- [Instructions for the task] Copy out exactly the stretch below, from the line with "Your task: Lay" through the line with "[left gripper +", both included; the pictures stay out.

[Source data]
»»

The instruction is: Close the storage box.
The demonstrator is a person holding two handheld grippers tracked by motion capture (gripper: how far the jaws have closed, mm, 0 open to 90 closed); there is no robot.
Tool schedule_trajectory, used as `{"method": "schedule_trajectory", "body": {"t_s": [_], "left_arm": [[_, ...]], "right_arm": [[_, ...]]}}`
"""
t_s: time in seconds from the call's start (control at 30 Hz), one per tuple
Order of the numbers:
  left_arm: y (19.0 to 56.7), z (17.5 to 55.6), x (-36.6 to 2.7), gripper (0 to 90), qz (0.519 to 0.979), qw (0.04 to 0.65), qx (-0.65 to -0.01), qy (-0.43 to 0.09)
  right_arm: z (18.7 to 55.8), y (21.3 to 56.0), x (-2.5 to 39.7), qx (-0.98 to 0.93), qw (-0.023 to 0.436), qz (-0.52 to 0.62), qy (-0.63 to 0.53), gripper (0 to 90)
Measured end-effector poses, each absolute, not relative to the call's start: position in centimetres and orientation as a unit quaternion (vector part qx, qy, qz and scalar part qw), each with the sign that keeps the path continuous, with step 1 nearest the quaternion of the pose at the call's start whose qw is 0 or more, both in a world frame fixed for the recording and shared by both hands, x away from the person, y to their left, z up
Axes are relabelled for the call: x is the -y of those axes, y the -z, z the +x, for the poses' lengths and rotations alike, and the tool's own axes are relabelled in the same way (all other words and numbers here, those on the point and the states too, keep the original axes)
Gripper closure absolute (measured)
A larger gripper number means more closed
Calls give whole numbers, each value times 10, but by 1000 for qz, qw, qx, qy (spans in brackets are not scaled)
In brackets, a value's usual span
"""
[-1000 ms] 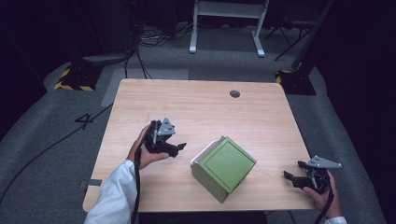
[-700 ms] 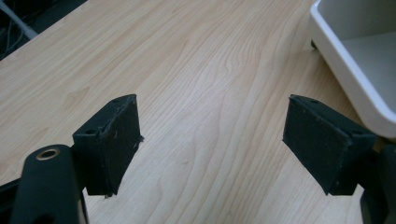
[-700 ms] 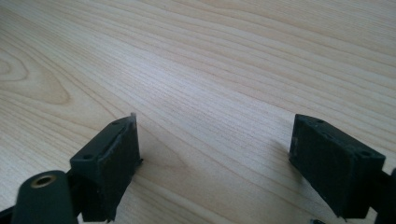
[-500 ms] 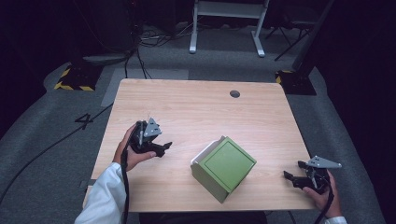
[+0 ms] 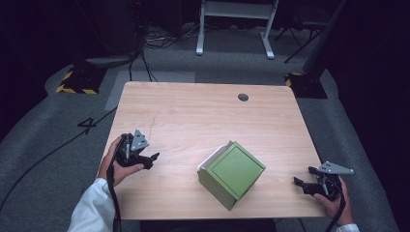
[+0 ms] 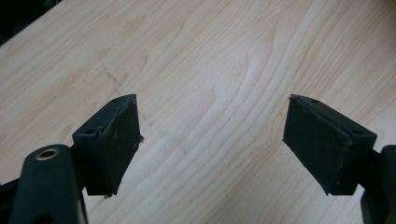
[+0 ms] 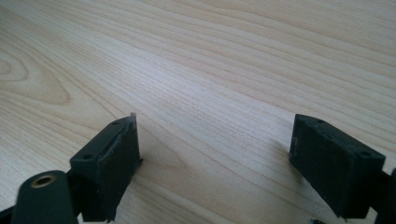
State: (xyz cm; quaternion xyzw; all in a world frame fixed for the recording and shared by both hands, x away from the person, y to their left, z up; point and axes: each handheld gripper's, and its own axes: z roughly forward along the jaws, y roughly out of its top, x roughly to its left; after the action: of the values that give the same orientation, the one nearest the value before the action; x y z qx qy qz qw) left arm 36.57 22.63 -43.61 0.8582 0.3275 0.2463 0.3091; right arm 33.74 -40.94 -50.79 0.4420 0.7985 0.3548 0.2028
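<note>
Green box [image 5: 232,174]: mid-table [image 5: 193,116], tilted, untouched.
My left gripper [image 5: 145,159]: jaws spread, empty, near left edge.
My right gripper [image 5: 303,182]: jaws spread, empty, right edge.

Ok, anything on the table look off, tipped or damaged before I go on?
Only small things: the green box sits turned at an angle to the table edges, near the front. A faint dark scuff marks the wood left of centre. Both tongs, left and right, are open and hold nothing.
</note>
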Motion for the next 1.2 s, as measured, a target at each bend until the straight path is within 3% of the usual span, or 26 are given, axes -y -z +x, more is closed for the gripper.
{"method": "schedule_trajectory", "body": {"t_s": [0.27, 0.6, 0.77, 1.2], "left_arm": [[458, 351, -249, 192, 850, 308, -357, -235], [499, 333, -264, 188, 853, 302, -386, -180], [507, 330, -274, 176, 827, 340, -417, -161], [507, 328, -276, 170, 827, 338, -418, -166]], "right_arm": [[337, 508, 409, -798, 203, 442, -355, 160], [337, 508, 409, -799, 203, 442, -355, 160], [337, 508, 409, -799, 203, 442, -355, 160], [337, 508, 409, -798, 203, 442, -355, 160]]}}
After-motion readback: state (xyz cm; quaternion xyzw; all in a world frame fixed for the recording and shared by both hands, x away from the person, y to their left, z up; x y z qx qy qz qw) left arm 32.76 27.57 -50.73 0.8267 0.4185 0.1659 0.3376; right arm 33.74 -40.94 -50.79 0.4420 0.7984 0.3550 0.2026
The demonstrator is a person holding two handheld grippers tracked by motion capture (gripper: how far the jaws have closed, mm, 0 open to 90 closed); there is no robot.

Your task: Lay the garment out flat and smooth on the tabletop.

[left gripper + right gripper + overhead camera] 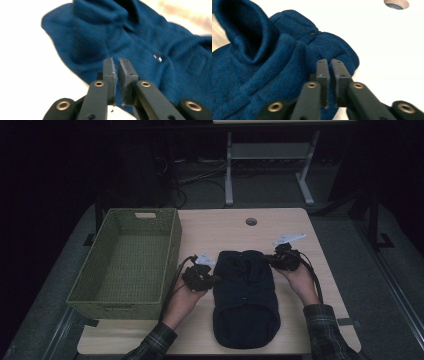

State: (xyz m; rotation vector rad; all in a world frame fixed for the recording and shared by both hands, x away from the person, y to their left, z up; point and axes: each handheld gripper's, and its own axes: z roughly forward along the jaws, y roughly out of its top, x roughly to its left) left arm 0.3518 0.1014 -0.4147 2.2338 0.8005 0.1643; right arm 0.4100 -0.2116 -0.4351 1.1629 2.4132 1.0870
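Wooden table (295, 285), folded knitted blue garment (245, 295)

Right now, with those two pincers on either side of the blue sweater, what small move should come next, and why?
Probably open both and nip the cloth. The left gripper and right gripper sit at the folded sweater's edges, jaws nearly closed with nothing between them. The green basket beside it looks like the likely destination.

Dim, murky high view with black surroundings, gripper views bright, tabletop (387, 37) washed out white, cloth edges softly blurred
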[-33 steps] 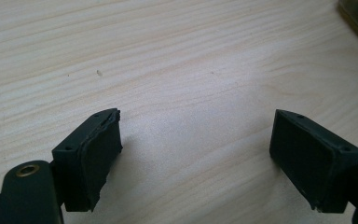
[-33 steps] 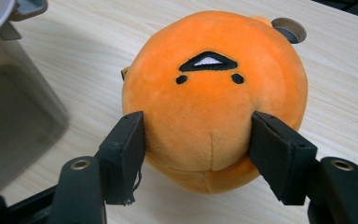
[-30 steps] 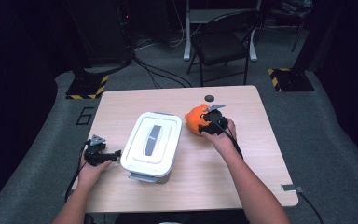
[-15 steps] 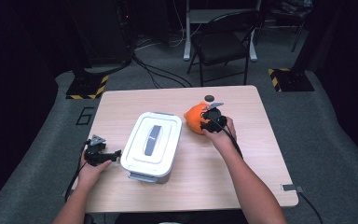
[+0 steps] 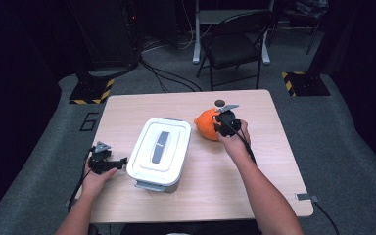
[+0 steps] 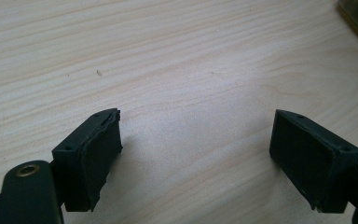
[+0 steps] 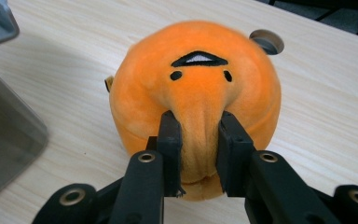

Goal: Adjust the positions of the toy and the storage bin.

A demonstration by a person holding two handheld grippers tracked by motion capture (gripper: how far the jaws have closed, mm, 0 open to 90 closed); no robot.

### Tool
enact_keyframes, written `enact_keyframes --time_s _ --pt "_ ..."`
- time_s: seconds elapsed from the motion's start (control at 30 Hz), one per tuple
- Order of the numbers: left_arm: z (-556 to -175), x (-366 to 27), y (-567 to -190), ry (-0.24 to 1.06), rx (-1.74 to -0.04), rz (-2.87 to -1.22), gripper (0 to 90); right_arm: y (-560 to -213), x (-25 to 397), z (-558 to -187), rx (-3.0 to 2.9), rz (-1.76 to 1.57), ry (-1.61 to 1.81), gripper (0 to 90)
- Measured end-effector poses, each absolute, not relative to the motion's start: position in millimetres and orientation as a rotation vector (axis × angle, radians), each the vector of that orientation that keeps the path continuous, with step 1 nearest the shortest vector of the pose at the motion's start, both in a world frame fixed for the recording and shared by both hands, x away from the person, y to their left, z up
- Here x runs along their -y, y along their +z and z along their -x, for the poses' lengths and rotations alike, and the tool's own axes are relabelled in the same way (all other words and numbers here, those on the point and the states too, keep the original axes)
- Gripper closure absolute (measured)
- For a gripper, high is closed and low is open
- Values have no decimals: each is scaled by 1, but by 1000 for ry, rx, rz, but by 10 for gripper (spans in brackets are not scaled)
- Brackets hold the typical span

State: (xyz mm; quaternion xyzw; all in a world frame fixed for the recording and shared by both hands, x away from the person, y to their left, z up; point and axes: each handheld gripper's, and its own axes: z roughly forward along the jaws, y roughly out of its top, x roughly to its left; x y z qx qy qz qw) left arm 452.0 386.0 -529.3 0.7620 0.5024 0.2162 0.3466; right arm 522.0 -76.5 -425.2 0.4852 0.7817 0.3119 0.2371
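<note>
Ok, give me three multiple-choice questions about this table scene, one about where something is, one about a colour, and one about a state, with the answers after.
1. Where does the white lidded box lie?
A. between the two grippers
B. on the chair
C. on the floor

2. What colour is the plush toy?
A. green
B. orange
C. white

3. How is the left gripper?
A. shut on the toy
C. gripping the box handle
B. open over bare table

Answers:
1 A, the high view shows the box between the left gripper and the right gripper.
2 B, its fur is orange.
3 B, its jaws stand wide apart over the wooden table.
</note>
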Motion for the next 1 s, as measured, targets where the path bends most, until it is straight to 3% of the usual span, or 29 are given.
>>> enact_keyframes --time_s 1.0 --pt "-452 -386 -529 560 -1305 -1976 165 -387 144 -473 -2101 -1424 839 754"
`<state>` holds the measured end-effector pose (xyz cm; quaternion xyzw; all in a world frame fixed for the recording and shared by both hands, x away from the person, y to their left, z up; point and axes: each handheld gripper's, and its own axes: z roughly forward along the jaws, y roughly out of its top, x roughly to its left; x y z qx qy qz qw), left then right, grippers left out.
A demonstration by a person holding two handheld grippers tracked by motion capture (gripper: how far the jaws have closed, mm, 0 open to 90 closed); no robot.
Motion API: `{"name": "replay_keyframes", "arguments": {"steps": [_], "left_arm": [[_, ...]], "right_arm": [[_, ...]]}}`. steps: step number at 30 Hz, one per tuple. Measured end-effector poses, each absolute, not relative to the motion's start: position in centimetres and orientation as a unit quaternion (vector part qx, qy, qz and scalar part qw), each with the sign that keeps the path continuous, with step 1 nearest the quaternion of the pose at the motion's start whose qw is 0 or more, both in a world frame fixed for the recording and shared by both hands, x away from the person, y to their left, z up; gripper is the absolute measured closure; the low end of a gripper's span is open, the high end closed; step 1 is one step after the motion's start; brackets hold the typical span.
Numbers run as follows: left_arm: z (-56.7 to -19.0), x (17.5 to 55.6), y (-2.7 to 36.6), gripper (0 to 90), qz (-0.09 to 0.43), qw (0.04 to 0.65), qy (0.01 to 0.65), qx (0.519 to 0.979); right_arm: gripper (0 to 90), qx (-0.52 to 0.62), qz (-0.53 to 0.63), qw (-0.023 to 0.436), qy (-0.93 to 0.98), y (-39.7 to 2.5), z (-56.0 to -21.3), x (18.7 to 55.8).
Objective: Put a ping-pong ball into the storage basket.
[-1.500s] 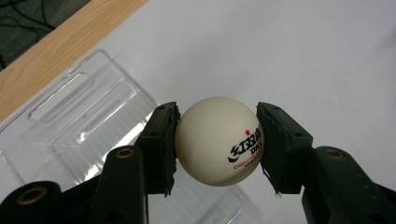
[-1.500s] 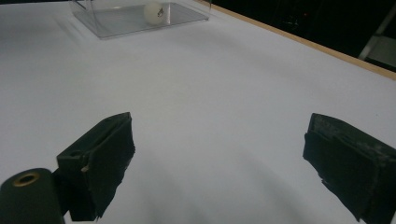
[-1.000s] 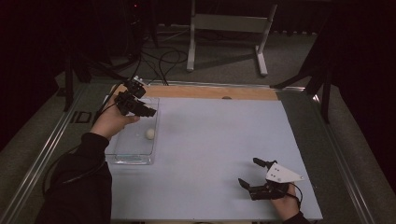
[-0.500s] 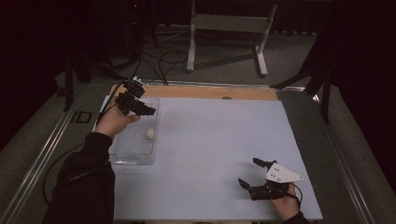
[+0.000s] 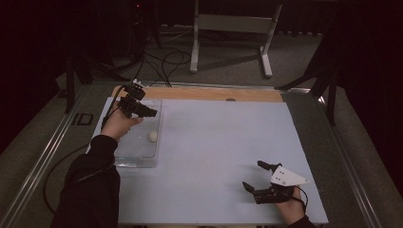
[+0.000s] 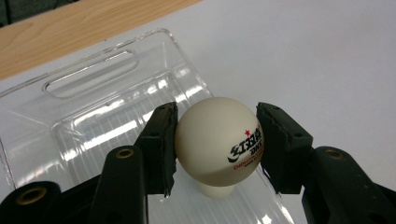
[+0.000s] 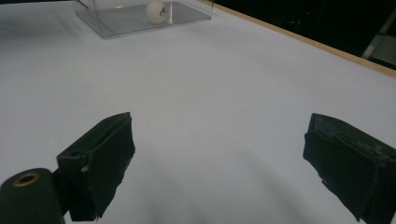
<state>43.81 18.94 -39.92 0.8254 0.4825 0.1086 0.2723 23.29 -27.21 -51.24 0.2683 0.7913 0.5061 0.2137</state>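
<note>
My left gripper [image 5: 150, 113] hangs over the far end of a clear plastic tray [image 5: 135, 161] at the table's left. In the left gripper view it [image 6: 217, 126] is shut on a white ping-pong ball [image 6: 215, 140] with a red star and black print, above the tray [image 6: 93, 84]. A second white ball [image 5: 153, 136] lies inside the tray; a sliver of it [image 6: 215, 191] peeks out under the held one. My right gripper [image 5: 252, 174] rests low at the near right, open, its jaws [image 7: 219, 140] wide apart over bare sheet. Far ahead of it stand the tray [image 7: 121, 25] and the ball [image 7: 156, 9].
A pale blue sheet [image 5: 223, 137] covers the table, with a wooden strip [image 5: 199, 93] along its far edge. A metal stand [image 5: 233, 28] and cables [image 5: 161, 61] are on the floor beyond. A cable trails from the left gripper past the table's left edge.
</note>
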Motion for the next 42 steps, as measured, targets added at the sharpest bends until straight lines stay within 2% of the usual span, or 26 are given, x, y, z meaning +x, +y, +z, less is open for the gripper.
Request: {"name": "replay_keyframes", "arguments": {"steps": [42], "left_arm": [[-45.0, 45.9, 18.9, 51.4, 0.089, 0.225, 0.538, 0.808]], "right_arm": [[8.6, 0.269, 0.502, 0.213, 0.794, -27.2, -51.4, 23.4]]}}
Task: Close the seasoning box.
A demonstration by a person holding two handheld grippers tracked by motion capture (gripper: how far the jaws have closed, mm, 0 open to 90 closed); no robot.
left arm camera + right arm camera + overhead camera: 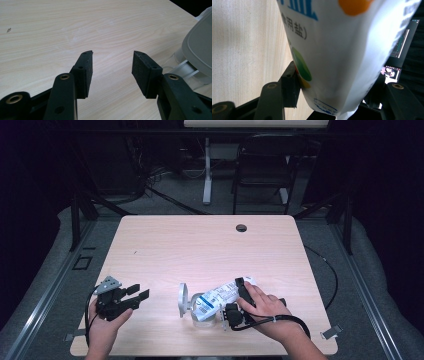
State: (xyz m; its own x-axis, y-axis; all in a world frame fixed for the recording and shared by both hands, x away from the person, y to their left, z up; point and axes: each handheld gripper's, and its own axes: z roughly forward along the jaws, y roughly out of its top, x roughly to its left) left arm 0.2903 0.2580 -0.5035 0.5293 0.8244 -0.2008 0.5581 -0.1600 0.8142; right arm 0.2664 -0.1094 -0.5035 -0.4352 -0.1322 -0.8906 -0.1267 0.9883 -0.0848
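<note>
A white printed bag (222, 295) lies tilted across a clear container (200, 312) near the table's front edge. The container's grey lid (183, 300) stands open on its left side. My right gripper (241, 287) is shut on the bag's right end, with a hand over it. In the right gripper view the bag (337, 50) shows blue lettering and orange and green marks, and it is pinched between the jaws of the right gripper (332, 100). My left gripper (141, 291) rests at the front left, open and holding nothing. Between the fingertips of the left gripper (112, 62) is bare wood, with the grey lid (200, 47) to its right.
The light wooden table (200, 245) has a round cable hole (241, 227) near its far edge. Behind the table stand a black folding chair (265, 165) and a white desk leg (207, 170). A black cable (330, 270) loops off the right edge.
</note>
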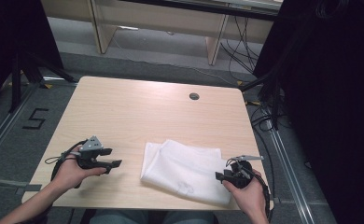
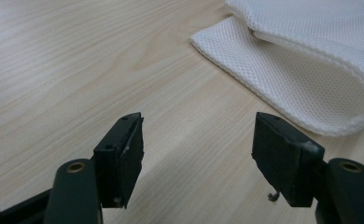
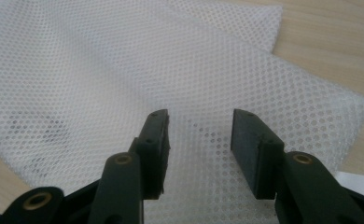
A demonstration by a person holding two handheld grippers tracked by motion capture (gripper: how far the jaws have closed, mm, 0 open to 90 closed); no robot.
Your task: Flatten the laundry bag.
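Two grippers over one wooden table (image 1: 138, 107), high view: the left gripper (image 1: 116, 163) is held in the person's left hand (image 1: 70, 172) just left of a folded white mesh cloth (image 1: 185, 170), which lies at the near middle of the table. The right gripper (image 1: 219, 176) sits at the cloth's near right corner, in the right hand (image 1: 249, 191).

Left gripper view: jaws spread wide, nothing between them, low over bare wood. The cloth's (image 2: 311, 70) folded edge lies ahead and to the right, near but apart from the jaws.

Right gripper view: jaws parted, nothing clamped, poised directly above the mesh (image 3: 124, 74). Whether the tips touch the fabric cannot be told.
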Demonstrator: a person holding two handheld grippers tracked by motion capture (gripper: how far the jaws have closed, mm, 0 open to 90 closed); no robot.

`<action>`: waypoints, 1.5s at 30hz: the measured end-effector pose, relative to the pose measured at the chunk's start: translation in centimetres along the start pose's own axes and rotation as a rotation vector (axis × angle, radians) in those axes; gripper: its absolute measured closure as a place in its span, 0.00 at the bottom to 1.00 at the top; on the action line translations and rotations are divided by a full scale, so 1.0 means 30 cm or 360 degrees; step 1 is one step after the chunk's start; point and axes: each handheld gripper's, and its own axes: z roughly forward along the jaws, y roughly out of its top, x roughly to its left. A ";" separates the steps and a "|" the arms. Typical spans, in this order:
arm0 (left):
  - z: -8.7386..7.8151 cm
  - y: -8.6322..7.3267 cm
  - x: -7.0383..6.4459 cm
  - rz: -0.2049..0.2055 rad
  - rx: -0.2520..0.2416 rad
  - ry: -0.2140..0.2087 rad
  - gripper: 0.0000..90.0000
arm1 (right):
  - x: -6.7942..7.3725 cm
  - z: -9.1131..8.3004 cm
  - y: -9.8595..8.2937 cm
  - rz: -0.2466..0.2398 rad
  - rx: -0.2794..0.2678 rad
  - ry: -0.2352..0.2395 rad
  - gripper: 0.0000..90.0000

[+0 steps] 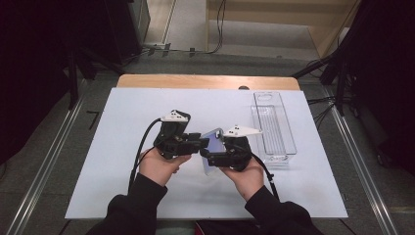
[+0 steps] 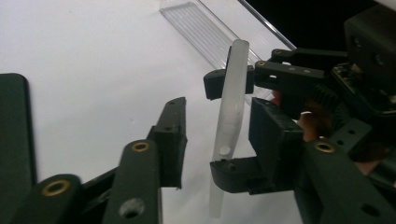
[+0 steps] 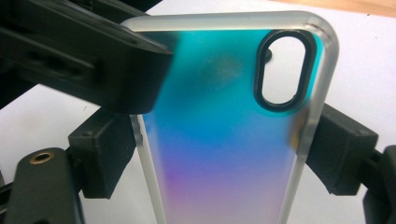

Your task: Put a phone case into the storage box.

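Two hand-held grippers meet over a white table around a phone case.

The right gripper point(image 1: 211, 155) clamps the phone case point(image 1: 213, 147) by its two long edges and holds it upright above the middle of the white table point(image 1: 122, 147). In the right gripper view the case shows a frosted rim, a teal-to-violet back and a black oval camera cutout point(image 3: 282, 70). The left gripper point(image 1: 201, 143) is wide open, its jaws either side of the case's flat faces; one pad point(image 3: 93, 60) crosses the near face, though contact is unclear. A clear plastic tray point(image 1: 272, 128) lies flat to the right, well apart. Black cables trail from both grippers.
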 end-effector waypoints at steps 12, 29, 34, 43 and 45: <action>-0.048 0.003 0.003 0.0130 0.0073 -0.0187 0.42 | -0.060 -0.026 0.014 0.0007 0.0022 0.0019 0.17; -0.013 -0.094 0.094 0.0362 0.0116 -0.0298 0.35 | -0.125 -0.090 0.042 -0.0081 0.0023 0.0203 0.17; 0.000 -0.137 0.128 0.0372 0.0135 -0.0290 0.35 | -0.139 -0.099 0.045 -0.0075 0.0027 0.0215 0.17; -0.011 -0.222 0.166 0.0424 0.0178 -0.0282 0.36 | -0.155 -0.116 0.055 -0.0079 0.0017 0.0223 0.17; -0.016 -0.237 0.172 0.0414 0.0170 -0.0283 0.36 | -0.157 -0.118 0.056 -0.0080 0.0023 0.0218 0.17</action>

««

- [Output for this task]
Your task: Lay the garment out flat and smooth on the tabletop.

[left gripper + right gripper + overhead camera] 

The exercise closes with this answer.